* What this task involves *
Your copy of the data should match it exactly, leaving out only the pictures.
Top of Data extract
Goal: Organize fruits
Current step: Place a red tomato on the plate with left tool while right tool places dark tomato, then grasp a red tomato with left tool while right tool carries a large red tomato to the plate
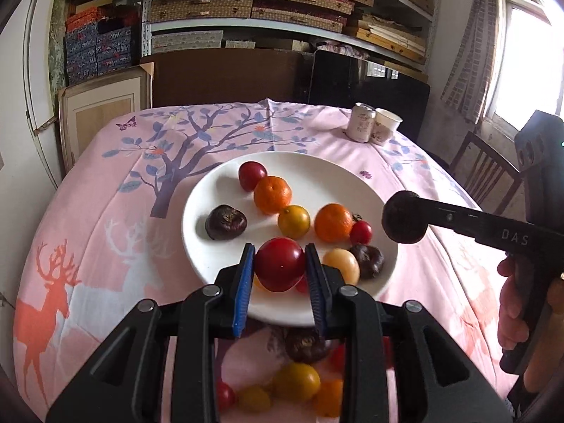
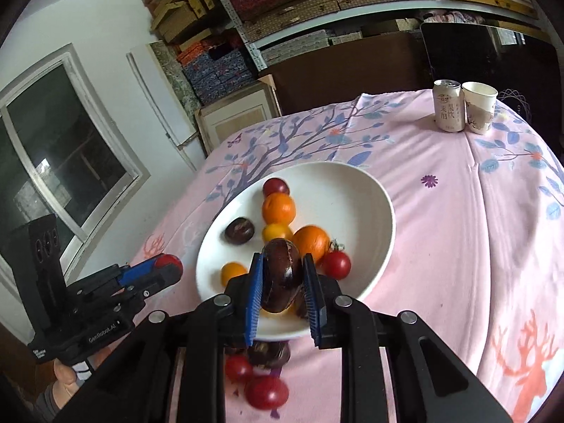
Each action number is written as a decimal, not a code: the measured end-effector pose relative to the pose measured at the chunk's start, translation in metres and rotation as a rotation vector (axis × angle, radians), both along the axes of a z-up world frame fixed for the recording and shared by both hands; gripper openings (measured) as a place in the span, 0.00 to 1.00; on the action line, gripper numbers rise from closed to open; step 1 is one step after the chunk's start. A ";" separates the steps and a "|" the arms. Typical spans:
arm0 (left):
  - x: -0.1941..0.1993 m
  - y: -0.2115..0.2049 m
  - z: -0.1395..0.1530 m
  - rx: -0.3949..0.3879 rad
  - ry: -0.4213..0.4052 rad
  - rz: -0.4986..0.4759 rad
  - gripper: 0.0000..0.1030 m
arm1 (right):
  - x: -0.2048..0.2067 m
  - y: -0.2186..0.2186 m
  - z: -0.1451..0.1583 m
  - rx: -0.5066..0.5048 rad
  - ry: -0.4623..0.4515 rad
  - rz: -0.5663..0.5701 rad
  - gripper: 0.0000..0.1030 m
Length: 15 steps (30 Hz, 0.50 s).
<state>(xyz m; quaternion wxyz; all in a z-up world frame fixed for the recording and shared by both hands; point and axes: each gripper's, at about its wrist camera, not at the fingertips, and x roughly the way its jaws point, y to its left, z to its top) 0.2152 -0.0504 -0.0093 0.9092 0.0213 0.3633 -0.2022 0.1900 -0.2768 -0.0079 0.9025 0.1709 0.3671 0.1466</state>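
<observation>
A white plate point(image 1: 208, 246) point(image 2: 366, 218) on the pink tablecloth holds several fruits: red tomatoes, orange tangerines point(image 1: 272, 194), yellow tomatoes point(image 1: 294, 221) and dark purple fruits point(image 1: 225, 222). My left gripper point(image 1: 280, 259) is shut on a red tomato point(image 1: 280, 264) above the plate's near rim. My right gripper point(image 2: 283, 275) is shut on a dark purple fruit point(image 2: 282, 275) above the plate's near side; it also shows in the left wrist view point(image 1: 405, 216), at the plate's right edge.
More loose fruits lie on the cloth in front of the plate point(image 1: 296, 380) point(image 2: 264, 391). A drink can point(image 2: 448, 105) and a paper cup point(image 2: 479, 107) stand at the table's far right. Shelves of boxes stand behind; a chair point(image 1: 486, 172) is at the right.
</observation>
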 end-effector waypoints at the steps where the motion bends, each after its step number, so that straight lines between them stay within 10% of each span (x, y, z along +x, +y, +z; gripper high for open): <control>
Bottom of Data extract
* Response to the exercise *
Goal: Organize fruits
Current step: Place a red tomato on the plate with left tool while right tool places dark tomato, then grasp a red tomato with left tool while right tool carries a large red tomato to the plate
Each action number is written as a decimal, not a code: the measured end-effector pose relative to the pose measured at the chunk's start, translation in metres and rotation as a rotation vector (axis × angle, radians), both along the axes of a z-up world frame fixed for the recording and shared by both hands; gripper openings (measured) as a place in the span, 0.00 to 1.00; on the action line, gripper numbers rise from closed to open; step 1 is one step after the chunk's start. A ";" separates the steps and a "|" the arms. Typical spans:
arm0 (left):
  - x: -0.1941..0.1993 m
  - y: -0.2115..0.2049 m
  - z: -0.1395..0.1530 m
  - rx: -0.3949..0.3879 rad
  - ry: -0.4213..0.4052 rad
  - rz: -0.4986..0.4759 rad
  - gripper: 0.0000..0.1030 m
arm1 (right):
  - x: -0.2048..0.2067 m
  - y: -0.2186..0.2186 m
  - z: -0.1451..0.1583 m
  - rx: -0.5066..0.5048 rad
  - ry: -0.4623..0.4515 rad
  - rz: -0.5663..0.5701 rad
  - gripper: 0.0000..0.1030 m
Length: 15 steps (30 Hz, 0.50 s).
<state>(xyz m; quaternion wxyz; all in a z-up world frame fixed for the recording and shared by both hands; point and axes: each gripper's, at about its wrist camera, not at the fingertips, and x roughly the way its jaws point, y to its left, z to its top) 0.2152 -0.0504 -0.0093 0.9092 0.0213 0.3633 -0.2022 0.1900 -0.2768 -0.0079 0.9025 0.1709 0.3671 0.1466</state>
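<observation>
A white plate point(image 1: 208, 246) point(image 2: 366, 218) on the pink tablecloth holds several fruits: red tomatoes, orange tangerines point(image 1: 272, 194), yellow tomatoes point(image 1: 294, 221) and dark purple fruits point(image 1: 225, 222). My left gripper point(image 1: 280, 259) is shut on a red tomato point(image 1: 280, 264) above the plate's near rim. My right gripper point(image 2: 283, 275) is shut on a dark purple fruit point(image 2: 282, 275) above the plate's near side; it also shows in the left wrist view point(image 1: 405, 216), at the plate's right edge.
More loose fruits lie on the cloth in front of the plate point(image 1: 296, 380) point(image 2: 264, 391). A drink can point(image 2: 448, 105) and a paper cup point(image 2: 479, 107) stand at the table's far right. Shelves of boxes stand behind; a chair point(image 1: 486, 172) is at the right.
</observation>
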 end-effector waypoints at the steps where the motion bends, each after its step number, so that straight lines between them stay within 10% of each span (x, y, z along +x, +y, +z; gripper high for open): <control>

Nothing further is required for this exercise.